Diagnosis

Hello Papajoe461

Welcome to the forum, I am sorry to read of your diagnosis, and that you have not been offered surgery, my husband was not offered surgery either and was informed that even if the treatment helped to clear up the secondaries he still would not get surgery. Difficult news to hear for us, maybe also for you, but your oncologist should tell you their reasoning for why surgery is not an option for you.

As for Chemo, my husband is undertaking treatment, starting of with intense chemotherapy and moving on to immunotherapy/chemo, this has been given every fortnight he has the immunotherapy at the day hospital and then comes home with the chemo bottle which he has on for 24 hours.. Everyone is different, and some  people can't take this treatment, and as you say, you have seen what it can do, but for him, it has truthfully been a life saver. Diagnosed last May, we were advised that without treatment he would have possibly lived less than 4 months, he is now coming up to one year and he is doing extremely well, he had lost most of his hair and began to look extremely old, but within a few months things started changing, he now has an "almost" full head of hair, he looks great, younger and happier, and like yourself has undertaken a diet change, which focuses on foods high in anti-oxidants.

I wish you every success with the diet change and we are here for you should you want to reach out, chat, rant or just to learn how others have coped.

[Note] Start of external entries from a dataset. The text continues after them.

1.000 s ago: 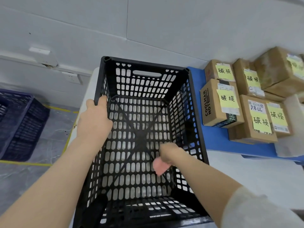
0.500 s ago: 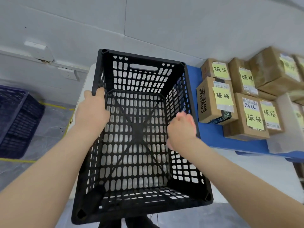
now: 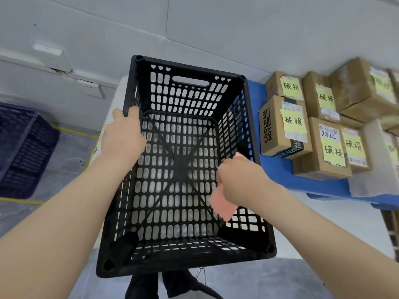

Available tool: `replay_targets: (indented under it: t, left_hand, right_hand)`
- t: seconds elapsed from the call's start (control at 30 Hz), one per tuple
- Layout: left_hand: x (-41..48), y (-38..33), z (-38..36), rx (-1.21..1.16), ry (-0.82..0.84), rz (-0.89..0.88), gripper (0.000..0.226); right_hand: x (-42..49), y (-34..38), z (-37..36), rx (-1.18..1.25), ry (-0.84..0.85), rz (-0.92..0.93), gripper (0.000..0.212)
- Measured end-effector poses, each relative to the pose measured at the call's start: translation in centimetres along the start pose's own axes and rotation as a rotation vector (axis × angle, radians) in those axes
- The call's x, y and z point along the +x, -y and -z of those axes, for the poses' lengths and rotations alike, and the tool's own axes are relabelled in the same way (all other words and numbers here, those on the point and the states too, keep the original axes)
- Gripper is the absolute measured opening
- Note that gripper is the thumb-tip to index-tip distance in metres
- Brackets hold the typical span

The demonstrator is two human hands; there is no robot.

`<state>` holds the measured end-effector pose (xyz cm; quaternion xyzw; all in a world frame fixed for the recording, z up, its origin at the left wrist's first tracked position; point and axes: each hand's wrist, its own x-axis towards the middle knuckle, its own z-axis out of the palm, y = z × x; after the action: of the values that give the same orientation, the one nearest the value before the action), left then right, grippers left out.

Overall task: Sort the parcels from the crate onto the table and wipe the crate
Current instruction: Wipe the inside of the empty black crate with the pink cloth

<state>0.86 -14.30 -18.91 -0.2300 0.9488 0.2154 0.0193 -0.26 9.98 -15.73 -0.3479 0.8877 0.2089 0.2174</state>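
With the left hand (image 3: 123, 137) gripping the crate (image 3: 190, 67) rim at centre left as a brace, the right hand (image 3: 239, 178), fingers clutching the pink cloth (image 3: 222, 203), should press firmly along the slotted wall.

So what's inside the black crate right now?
Only the right hand holding a pink cloth near the crate's right wall; whatever lies behind them is hidden.

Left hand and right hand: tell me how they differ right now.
The left hand grips the left rim of the black crate, while the right hand reaches into the crate beside its right wall. The left hand holds only the crate; the right hand holds a pink cloth. Both hands are bare and busy at the same crate.
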Motion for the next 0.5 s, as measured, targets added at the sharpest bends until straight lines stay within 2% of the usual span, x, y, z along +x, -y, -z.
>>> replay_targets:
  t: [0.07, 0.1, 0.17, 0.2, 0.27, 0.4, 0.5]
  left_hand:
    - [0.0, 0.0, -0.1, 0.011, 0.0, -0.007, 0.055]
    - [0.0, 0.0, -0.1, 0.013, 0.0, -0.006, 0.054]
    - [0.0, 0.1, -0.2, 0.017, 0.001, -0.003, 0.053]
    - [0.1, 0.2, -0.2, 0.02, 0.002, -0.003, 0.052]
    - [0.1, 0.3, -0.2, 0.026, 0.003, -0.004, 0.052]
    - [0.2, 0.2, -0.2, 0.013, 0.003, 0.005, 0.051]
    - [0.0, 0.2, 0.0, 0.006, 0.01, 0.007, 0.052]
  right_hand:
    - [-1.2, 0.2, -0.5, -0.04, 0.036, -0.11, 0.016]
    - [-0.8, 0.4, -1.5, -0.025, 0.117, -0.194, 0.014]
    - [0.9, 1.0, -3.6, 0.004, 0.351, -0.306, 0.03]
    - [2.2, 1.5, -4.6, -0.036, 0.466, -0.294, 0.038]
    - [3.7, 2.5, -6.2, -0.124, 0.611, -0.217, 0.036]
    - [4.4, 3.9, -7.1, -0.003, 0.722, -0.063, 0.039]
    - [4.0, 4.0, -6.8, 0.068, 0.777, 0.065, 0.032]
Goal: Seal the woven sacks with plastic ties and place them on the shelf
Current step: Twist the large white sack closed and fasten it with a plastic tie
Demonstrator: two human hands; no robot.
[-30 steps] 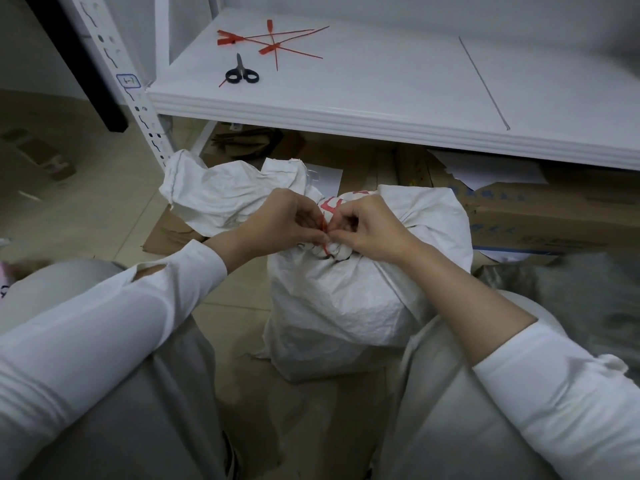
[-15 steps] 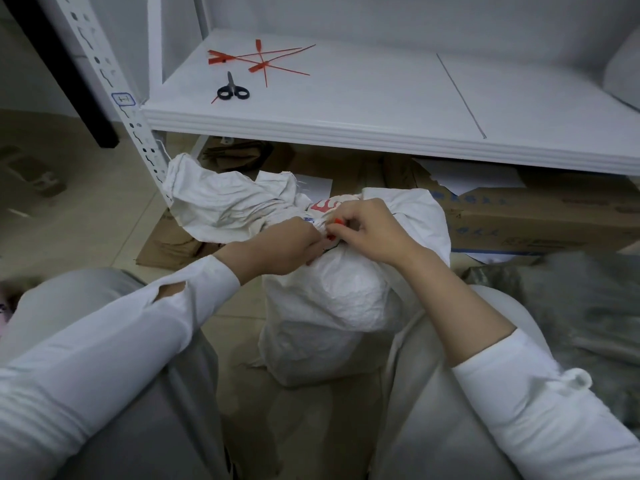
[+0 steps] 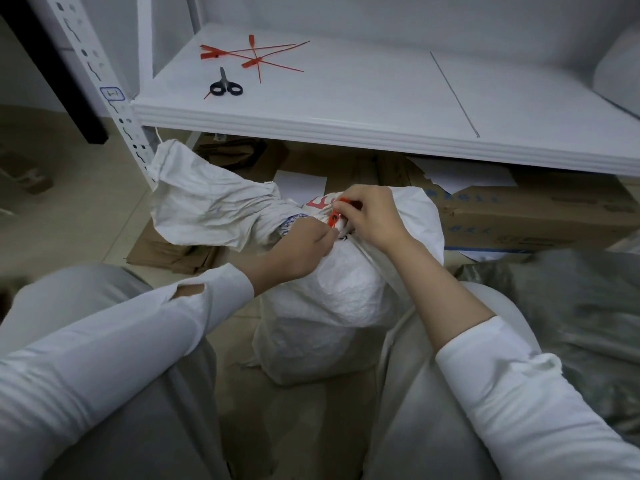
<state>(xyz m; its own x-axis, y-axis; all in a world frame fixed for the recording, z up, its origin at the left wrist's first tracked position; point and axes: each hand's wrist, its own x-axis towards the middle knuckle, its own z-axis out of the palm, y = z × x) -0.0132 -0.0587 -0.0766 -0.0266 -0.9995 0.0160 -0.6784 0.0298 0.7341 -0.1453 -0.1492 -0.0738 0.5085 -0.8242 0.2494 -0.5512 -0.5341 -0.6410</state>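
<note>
A full white woven sack (image 3: 332, 306) stands on the floor between my knees, its gathered neck flopping to the left. A red plastic tie (image 3: 335, 218) wraps the neck. My right hand (image 3: 372, 220) pinches the tie's red head from above. My left hand (image 3: 301, 249) grips the bunched neck just below and left of the tie, fingers curled round it. The white shelf (image 3: 346, 98) lies beyond the sack.
On the shelf's left part lie several spare red ties (image 3: 254, 57) and black-handled scissors (image 3: 225, 86). Cardboard boxes (image 3: 533, 216) sit under the shelf. A grey sack (image 3: 571, 306) lies at my right. The perforated shelf post (image 3: 114, 109) stands at left.
My left hand slid down and left from the tie to the sack's neck. My right hand stays on the tie, whose red head now shows. The camera tilted up slightly.
</note>
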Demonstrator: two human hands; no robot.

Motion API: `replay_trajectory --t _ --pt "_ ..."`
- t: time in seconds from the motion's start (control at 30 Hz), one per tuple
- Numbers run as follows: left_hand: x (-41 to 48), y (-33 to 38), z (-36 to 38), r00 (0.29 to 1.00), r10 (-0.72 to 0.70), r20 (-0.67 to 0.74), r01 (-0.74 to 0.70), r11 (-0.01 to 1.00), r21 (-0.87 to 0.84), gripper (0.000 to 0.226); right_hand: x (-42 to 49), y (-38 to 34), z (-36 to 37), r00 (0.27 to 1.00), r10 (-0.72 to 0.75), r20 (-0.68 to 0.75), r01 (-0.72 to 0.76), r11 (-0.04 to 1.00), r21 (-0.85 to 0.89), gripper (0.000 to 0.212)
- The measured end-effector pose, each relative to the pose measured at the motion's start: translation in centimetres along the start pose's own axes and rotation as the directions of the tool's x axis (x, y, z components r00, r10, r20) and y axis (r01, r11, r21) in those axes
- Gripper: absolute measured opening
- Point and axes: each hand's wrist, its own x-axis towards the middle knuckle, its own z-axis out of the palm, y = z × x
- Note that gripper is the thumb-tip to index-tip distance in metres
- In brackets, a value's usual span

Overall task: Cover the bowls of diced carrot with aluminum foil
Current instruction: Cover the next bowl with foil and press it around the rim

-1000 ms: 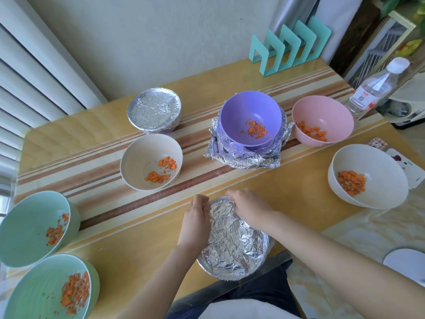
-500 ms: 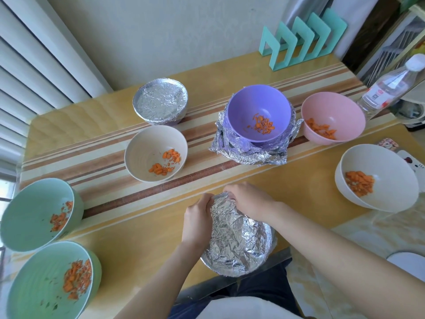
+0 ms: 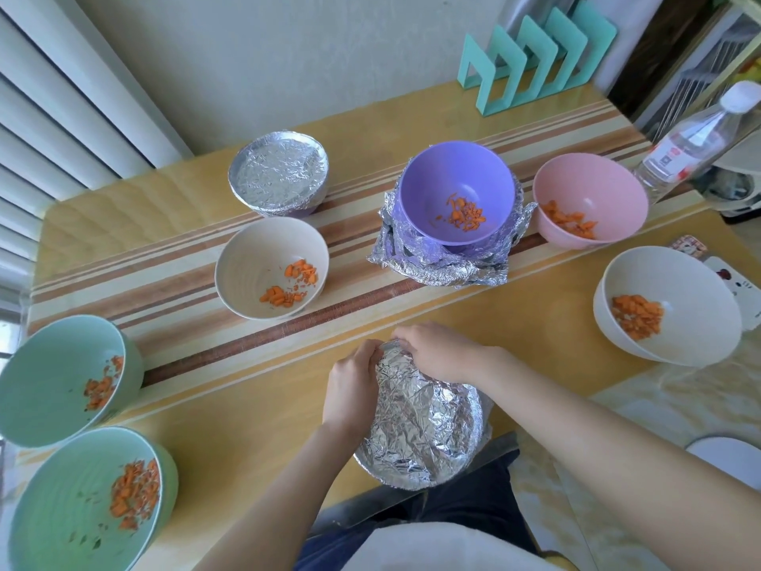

You can if you need to reach out to the Macmillan team on the number below in my signature strip, and if it would interest you I have written a blog of our Journey so far, you can read the start of it HERE if you would like to.

Sending Strength

Lowe'

Hi Papajoe461

My husband had OC - diagnosis was in July 2008 and he was told surgery was not an option because it was too risky.  His prognosis wasn’t good but they did offer chemo (ECX) and he decided to give it a go.  11 months later his tumour had almost gone, the lymph nodes that  were affecting the possibility of surgery had returned to normal and the surgeon said he would operate.  He had a full oesophagectomy in June 2009 and he is now living a full life with very few limitations.

I would definitely dig deeper to find out why you are not being offered surgery, perhaps even get a second opinion.  Some surgeons are more cautious than others, the OPA can always help with recommendations - they have access to so much information.

I hope you have good support, it’s a lot to cope with.

Best wishes.

J x

1. Hi, you need to ask why they won't operate on you. I was the exact same staging as you, T3 N2 M0. I declined the chemotherapy and radiotherapy treatment and had the Ivor Lewis surgery. That was in October 2016 and I have done well since then. You need to push for an answer and if you're not happy with the answer then ask for a second opinion. Good luck and keep us posted on the outcome. Kind regards Frank.

It was great to read your message, I have just been told by a nurse that I have Oesophageal Cancer, that on the CT scan looks local but that the local lymph nodes are enlarged. Your husbands story is a light during a very dark day. My next step is a PET scan tomorrow.

Hello Graham67

I’m glad my message helped, I think the positive stories really need to be told and I’m always open to any questions.  My husband doesn’t ‘do’ technology so it’s down to me to try to share what happened to him. 

I hope your PET scan went ok, they give a much more detailed picture of what’s happening and where.  Do keep us posted on how you are getting on.

Best wishes.

J x

I will do. I have a laparoscopy on Wednesday and CT ultrasound on Friday. Its full on but I view it as a way to help construct a treatment plan.

Hi Graham67

I hope your further tests went ok and your team now have a fuller picture to get your treatment started.  It’s a really hard time, like being in limbo, but once decisions have been made and you are under the oncology umbrella things become more structured and your personal treatment plan will be drawn up. My only advice would be to keep in close contact with your team so they don’t keep you waiting too long.

J x

Hi J,

All but one test are finished and Ive been told that the measurements are T3 N1 M0. I have one Cardio and lung test on the 10th to ensure I could handle the operation. Their intention is to look at a curative care path rather than Palative. Next steps will be FLOT and if all goes well - surgery. I know the treatment is tough but my objective is to keep an eye on a positive outcome. Its not what life throws at you, its how you react that is important.